Improved response times are a big sell with a lot of security firms. One company, School Guard, advertises a Panic Button that can be worn around the neck of every teacher and staff member. Another sells “hands free security phones.” But that’s just one hook. There’s a special film to strengthen school windows, keep glass from shattering, and stop intruders. There are firms specializing in electronic locking devices for any budget and apps that load crisis response instructions on student smartphones.

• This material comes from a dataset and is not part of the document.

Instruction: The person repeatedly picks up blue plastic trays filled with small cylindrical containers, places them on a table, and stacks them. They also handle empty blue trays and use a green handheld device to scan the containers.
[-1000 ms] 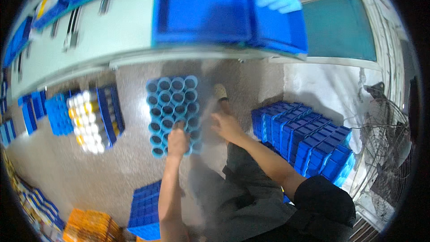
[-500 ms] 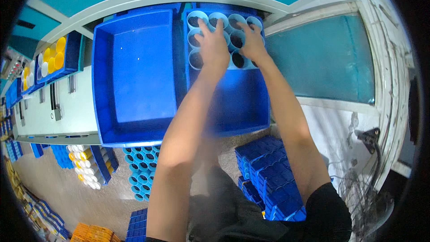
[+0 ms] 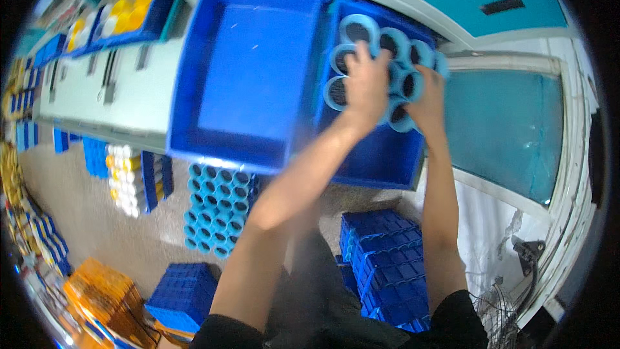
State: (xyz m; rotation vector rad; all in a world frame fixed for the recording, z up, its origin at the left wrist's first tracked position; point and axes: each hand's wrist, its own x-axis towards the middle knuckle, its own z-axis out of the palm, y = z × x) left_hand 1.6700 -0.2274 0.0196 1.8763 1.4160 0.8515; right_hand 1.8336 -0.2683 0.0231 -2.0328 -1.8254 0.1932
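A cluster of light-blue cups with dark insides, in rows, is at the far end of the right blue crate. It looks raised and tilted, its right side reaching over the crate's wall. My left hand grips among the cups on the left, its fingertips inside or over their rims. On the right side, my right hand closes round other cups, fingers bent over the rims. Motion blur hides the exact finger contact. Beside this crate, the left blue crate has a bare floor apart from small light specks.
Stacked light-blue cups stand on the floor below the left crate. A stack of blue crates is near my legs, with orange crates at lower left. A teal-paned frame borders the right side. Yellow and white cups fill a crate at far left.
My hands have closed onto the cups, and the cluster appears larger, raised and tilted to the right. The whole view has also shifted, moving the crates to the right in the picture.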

The market is becoming so glutted, it’s common for a company to have advice on its website about how to screen your options.

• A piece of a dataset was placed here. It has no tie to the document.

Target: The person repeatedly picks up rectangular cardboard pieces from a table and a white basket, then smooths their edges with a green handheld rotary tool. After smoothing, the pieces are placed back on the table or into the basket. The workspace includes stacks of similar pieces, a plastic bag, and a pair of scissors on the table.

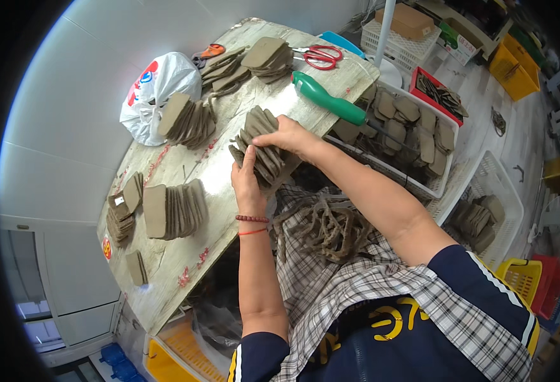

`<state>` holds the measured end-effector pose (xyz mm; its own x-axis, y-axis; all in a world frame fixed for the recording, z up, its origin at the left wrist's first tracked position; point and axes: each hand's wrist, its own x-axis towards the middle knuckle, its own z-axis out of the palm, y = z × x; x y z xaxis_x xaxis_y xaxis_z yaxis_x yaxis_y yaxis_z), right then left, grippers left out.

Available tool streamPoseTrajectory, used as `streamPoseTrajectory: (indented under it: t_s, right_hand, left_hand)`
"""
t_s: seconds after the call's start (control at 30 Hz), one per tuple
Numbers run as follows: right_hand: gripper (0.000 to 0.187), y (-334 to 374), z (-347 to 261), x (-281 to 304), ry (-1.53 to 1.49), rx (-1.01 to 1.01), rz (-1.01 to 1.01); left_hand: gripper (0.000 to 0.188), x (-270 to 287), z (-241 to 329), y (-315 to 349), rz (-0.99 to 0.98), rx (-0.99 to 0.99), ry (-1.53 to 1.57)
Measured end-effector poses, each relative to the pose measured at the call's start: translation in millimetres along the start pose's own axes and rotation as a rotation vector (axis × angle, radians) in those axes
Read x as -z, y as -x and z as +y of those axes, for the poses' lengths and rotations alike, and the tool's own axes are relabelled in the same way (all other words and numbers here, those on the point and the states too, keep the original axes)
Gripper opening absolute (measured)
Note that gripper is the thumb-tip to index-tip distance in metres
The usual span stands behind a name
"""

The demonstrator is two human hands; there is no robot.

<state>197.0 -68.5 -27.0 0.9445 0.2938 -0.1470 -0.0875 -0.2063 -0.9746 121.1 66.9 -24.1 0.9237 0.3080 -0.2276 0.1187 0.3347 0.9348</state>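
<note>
Near the table's right edge, both my hands hold a stack of flat grey-brown pads [268, 164] with rounded corners, tilted and slightly fanned. My left hand [247, 186] grips the stack from the near left side, its thumb on the pads. From the right, my right hand [290, 138] closes on the upper part of the stack. More pads stand in a leaning row [177, 210] on the left of the table, with another fanned stack [184, 121] beyond them. Across my lap, on a checked apron, lies a tangle of grey-brown strips [334, 232].
The pale table [229, 191] also bears a white plastic bag [159, 95], red-handled scissors [322, 57] and a green-handled tool [327, 100]. Right of it, a white crate [442, 184] contains pads. A red tray [420, 92] and yellow basket [514, 67] stand farther off.
</note>
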Motion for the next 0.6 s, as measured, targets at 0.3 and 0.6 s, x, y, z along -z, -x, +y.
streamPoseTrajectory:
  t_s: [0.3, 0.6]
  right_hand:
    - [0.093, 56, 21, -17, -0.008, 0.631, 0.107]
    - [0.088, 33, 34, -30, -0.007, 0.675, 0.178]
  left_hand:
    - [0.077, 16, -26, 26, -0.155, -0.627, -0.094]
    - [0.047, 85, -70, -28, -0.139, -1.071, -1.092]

“We have seen everyone from former magicians to individuals who pull their questionably qualified family members into consulting businesses as school safety ‘experts,’” cautions the National School and Security Services. “While the Copperfield and Brady Bunch brands have served America exceptionally well in the entertainment field, the safety of school children and teachers should not be put in jeopardy by the use of questionably-qualified consultants with a lot of hype but little substance once you get past the ‘smoke ‘n’ mirrors’ of their marketing machines.”

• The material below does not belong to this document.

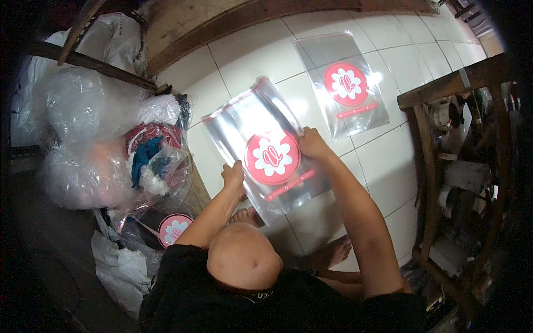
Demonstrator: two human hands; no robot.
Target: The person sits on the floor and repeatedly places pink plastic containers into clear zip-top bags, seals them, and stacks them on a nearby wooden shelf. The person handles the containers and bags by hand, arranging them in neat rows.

“There is nothing out there that will predict anything, obviously,” Johnson says. “Actually the best way to do that is to put some of the money you spend on consultants into programs where teachers actually engage the students.”
Strategos’ Kansas City training ends with a shooter simulation. The staff is armed with golf balls they can throw to defend themselves. It’s best to give them something without sharp edges. In the heat of the moment, an elementary school teacher once split a trainer’s head open on the edge of a trash can. They’re told to protect themselves from a Strategos worker firing an air rifle.
Upon hearing the shots, the staffers must run into their classrooms and barricade the doors against entry until they hear an all-clear:
As the first rounds go off, there is a lot of yelling. School staffers squeeze into the history classroom as fast as they can, which isn’t impressively fast. One woman hops through, complaining her leg has fallen asleep, and it’s maybe this hesitation that lets Harrison get his air pistol around the cracked door for a split second. He fires imaginary rounds into the group before a few of them can force the door shut, rope up the knob, and blockade themselves with a particle board folding table.
“We’re supposed to shut off the lights!” someone says.
“Whisper!” another shoots back. There is a lot of giggling for a predominantly middle-aged group pretending to be in mortal danger.
The drill runs a second time. This time, Harrison fails to get his barrel into the class. His students get the table up against the doorframe and even loop the rope around it a few times before securing the entrance. They still have a problem with talking.
“We need them to be quiet because we don’t want them to know we in here!” one of the men guarding the door shouts over the room.
“Lights out!” someone says back.
“He says you don’t always turn the lights out,” offers another.
When someone knocks, they know enough not to answer.
Finally, they get the all-clear. Two hours from shuffling into the school auditorium, the staff is finished with their mandatory training, coached to engage the next Adam Lanza or Chris Harper-Mercer or Elliot Rodger or Seung-Hui Cho.
“They did a lot better the second time,” Harrison says at the end of the session. “There’s a whole lot more golf balls in the hallway.